The Healing Power of True Community

Community: It heals you, it breaks you, it causes you to grow in ways you never expected.



There are many people who fit into my definition of community. My mother and sister were the first to direct my steps and teach me how to get along with others, be a friend, teacher, supporter and fighter.

All my girl cousins down in the deep south taught me how to jump rope, play hide-and-seek, shoot a live crawfish off my grandpa's two-by-four, drive a golf cart and play until I was dog tired.

I had a core group of girls I spent time with during my childhood. We had sleepovers, rode horses, attended church, swam out at the farm, put on performances in the living room and sang songs about Jesus.

I met my best friend of 20 years in homeroom class during 8th grade. This girl, this woman has carried me through my darkest days, my most glorious moments and the truly mundane of life. We can go months without seeing each other and pick up right where we left off.

I could write a whole book about Jessica's friendship.

Then there are the women I met when I became a mother. We shared our secrets about the exhaustion during the baby stages, the weariness of diaper patrol, the joy of milestones, and the life-changing moments when time just stops because your child says, "I wuv you, Momma."

For a time I quit reaching out to people. I shut the door and found the deepest hole where I could bury myself. I plugged my ears, pretended no one was there and ignored the signs that I needed those women around to hug me, love me and tell me what to do.

It wasn't my proudest moment.

Then I made the decision to admit my weakness. I shared my pain and waited for the repercussion.
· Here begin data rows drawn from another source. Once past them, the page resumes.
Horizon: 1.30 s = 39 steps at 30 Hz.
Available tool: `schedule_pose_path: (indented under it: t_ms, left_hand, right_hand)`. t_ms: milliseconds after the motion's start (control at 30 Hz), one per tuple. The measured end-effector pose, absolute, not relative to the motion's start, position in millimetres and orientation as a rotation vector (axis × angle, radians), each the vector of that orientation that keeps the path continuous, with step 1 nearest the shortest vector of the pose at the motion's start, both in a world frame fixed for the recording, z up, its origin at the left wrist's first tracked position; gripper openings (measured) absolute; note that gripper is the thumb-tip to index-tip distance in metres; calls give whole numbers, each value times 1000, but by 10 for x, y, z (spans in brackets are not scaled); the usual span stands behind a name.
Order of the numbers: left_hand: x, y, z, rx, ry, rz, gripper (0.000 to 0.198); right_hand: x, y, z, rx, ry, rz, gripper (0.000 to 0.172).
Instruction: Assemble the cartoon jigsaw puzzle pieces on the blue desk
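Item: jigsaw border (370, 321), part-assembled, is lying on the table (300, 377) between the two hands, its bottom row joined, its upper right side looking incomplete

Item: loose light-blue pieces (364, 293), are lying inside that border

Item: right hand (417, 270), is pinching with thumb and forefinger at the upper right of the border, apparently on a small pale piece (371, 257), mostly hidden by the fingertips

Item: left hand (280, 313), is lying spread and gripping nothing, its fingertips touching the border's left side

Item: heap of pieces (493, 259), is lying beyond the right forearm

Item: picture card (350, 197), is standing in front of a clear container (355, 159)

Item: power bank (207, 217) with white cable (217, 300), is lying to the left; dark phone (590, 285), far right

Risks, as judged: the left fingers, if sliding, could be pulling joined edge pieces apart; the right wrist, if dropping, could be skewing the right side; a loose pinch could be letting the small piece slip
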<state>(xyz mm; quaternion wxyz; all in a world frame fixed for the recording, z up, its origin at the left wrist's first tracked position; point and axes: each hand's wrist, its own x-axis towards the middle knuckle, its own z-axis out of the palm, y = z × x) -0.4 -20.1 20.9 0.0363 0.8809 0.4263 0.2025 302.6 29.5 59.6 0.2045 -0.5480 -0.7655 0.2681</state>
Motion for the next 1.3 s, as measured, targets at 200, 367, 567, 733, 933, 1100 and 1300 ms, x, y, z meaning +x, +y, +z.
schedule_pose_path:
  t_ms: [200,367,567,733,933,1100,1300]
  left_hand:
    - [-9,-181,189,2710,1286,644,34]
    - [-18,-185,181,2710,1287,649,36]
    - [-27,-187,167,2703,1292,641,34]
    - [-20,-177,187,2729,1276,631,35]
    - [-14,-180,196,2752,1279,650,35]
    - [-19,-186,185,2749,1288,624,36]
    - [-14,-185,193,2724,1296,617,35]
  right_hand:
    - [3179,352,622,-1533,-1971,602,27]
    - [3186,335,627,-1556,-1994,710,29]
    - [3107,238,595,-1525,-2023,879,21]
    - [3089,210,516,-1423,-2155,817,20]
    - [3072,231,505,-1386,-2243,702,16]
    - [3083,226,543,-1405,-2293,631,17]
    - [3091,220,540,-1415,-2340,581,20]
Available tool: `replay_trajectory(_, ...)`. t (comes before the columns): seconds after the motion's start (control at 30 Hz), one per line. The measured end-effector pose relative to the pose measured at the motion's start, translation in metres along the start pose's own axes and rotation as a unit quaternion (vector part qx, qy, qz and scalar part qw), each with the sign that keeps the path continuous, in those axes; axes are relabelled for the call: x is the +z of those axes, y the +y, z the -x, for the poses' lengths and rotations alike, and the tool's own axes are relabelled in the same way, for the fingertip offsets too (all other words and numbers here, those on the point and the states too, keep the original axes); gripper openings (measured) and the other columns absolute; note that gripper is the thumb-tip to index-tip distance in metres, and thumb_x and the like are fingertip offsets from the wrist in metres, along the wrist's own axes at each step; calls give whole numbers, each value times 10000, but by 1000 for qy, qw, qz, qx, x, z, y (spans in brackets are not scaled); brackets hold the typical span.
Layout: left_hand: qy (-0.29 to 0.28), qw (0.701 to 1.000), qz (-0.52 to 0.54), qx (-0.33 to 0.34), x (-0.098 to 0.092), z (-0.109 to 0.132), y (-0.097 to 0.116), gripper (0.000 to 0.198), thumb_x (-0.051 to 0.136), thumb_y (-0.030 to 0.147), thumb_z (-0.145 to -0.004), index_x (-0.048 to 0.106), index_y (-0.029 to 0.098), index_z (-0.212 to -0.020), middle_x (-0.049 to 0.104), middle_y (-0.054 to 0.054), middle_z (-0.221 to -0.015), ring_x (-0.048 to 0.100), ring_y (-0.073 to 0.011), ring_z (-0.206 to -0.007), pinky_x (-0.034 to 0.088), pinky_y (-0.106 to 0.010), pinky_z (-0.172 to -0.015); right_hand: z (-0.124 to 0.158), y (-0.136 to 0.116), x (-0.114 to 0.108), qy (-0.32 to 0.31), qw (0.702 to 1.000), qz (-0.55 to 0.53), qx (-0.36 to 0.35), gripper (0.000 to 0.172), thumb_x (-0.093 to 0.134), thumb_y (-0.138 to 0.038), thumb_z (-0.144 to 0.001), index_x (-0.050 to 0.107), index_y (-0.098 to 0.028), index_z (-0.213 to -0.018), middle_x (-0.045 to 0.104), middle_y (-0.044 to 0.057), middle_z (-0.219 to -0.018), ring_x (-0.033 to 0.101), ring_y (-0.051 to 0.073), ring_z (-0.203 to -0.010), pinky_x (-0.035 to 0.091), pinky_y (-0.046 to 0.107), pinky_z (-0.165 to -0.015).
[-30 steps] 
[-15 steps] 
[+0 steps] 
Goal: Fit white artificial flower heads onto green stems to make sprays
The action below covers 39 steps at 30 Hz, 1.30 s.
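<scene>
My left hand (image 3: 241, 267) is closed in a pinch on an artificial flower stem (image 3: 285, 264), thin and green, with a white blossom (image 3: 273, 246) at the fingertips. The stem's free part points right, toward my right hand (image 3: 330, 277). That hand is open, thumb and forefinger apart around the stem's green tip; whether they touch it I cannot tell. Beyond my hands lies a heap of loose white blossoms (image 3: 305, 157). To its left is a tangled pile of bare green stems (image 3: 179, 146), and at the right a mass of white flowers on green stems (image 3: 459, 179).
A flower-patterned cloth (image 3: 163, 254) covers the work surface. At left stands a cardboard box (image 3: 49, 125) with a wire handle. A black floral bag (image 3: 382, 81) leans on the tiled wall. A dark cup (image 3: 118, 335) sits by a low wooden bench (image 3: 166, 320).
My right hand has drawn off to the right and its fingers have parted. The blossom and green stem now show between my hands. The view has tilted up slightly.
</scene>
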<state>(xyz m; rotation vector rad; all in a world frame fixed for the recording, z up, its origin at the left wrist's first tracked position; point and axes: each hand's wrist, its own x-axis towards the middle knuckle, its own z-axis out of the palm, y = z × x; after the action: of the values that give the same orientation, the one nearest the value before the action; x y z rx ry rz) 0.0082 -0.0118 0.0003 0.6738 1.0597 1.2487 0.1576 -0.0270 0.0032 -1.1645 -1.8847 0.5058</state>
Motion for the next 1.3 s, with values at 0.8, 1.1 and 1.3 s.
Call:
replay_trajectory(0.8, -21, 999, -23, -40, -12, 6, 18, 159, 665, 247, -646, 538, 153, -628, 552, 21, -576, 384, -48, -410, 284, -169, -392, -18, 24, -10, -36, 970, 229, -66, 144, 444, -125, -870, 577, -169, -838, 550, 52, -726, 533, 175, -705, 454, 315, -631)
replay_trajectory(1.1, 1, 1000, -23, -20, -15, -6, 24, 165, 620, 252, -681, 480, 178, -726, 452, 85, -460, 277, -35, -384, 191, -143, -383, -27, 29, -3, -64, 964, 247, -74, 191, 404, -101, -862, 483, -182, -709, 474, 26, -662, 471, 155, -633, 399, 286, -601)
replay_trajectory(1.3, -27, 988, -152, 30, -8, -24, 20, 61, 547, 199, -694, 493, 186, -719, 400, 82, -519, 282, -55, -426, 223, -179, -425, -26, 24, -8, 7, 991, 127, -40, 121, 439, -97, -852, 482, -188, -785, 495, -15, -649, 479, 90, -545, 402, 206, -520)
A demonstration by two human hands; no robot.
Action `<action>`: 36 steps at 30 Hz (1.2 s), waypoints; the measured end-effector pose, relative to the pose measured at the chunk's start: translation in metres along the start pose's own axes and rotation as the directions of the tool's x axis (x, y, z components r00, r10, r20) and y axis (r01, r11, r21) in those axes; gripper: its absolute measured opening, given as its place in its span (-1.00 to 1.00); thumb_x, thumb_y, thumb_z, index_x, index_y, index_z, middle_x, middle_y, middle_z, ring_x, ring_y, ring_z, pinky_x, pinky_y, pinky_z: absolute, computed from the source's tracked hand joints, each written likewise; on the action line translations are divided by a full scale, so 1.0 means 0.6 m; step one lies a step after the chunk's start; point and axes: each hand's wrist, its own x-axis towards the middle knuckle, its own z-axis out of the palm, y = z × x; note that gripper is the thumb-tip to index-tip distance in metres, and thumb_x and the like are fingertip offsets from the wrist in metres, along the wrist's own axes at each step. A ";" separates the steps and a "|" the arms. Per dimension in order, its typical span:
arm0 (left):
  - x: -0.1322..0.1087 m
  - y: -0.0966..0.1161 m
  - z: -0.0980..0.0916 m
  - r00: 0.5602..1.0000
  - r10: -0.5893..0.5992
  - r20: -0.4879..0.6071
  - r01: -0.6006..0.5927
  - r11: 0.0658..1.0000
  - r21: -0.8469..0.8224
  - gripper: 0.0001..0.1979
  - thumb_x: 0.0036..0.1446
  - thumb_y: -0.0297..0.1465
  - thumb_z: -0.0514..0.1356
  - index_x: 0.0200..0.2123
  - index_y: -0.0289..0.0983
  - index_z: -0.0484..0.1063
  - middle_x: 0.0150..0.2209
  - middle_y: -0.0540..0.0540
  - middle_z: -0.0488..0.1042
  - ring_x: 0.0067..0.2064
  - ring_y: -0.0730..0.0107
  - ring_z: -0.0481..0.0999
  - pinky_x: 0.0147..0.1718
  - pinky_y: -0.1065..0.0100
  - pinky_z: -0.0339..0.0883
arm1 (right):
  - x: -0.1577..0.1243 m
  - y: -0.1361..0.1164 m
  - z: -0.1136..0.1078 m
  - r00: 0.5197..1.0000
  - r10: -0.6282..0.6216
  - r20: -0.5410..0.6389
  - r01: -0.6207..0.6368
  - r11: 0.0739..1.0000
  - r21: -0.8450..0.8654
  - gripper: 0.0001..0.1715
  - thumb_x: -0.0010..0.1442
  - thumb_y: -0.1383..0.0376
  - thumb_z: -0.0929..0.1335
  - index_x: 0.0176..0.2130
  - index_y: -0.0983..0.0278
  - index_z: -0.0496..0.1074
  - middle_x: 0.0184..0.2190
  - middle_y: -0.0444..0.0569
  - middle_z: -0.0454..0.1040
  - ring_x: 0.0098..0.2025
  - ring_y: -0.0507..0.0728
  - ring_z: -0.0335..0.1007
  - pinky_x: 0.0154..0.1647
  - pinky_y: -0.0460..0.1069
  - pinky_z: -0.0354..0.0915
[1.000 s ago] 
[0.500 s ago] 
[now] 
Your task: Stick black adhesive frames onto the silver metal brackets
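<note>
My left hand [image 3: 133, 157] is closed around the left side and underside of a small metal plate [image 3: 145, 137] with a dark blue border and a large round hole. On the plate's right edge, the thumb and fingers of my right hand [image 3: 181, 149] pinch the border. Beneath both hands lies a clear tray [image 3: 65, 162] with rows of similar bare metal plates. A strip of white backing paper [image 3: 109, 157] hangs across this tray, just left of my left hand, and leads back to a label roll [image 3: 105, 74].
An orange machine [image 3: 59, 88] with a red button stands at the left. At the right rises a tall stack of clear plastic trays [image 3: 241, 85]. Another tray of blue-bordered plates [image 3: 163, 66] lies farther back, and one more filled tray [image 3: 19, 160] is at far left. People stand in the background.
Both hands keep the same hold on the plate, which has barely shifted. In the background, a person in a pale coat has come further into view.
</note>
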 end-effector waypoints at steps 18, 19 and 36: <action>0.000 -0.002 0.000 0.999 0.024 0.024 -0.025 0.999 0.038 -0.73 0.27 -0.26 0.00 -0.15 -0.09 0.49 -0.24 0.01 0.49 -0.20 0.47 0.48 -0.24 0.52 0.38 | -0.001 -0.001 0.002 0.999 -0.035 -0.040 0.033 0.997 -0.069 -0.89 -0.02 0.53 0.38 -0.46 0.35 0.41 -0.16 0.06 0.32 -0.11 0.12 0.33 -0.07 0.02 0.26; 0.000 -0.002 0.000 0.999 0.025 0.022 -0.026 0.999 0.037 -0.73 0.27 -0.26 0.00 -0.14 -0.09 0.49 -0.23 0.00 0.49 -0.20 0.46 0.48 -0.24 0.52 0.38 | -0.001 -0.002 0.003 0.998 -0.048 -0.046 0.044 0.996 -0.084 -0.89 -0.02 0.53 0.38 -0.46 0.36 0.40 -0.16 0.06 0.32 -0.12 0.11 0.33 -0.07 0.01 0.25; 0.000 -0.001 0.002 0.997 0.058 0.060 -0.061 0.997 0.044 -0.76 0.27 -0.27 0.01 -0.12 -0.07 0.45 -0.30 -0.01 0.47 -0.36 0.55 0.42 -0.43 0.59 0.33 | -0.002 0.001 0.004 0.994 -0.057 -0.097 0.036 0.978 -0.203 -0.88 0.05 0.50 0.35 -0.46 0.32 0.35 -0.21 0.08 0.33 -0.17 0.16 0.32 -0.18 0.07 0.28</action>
There were some who did not understand my choice and stayed away.

But then others entered my life and brought community to a whole new level.

Ruth has mentored me for almost a year now. She's walked me through her pain, her life lessons and bestowed upon me wisdom I never knew existed. She's tied to me in more ways than I can understand and I'm eternally grateful for her friendship.

The women I have met through opening myself up on this space has been phenomenal. The pain that has been shared, the raw emotion revealed and the camaraderie based on the fact that we're all in this together, sharing our voices is such a beautiful thing.

We moved to Ohio in May and I prayed for friendships.

 God gave me more than I ever imagined.


Rachel, Andi, Carrie, Jo Ann... these ladies have grown to be my FRIENDS. I did not know any of them three months ago.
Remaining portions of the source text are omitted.